Providing efficient and intuitive interaction between a computer system and users thereof is essential for delivering an engaging and enjoyable user-experience. Today, most computer systems include a keyboard for allowing a user to manually input information into the computer system, and a mouse for selecting or highlighting items shown on an associated display unit. As computer systems have grown in popularity, however, alternate input and interaction systems have been developed.

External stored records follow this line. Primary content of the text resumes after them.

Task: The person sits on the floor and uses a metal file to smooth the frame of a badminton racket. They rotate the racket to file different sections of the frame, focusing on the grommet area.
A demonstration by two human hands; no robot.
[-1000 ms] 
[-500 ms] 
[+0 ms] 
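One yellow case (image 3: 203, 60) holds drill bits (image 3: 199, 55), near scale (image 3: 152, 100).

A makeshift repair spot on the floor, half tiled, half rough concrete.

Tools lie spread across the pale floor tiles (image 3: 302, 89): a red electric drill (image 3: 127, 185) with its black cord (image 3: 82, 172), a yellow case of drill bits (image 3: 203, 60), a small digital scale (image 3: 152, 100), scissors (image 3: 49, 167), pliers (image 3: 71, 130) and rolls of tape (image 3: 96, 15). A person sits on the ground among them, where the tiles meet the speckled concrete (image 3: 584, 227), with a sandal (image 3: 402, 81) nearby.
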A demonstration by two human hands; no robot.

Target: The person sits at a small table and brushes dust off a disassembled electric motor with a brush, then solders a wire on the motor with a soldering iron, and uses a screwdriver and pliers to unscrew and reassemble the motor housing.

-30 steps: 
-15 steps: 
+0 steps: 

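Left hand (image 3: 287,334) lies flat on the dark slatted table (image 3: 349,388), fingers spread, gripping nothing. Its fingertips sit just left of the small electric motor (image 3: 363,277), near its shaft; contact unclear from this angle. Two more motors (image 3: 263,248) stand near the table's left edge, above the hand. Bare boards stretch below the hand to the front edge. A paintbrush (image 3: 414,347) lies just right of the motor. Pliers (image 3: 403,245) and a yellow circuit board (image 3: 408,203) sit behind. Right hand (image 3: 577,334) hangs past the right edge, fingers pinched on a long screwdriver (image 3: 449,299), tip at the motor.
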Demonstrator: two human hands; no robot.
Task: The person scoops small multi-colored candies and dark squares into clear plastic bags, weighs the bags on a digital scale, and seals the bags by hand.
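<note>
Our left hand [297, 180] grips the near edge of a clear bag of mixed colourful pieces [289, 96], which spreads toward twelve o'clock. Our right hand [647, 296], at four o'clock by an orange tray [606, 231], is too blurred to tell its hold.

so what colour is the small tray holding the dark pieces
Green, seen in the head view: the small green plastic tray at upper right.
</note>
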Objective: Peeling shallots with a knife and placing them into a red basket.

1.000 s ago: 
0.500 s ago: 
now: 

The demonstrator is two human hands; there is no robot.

For example, touch-based, or touchscreen, computer systems allow a user to physically touch the display unit and have that touch registered as an input at the particular touch location, thereby enabling a user to interact physically with objects shown on the display of the computer system.
The features and advantages of the inventions as well as additional features and advantages thereof will be more clearly understood hereinafter as a result of a detailed description of particular embodiments of the invention when taken in conjunction with the following drawings in which:
The following discussion is directed to various embodiments. Although one or more of these embodiments may be specified, the embodiments disclosed should not be interpreted, or otherwise used, as limiting the scope of the disclosure, including the claims. In addition, one skilled in the art will understand that the following description has broad application, and the discussion of any embodiment is meant only to be exemplary of that embodiment, and not intended to intimate that the scope of the disclosure, including the claims, is limited to that embodiment.
While touch technology is an exciting and natural means of user interface, it can still be improved. One fundamental drawback of conventional touchscreen interface systems is that the user must be within a few feet of the touchscreen computer for operation. In addition to limiting user movement and system placement, physical touching of the display screen may also cause arm and shoulder fatigue with extended use of the system.
Embodiments of the present invention provide a system and method for remote touch detection capable utilizing existing touchscreen computer system without hardware modification. That is, the touchscreen computer vision system is capable of supporting both physical touch, or “black or shadow” detection, and remote touch, or “white” detection. As such, embodiments in accordance with the present invention allow system interaction with an laser beam or infrared signal such as one from a laser pointer, thereby enabling users to remotely interface with a touchscreen system while maintaining line-of-sight contact of the laser beam with the front surface of the display.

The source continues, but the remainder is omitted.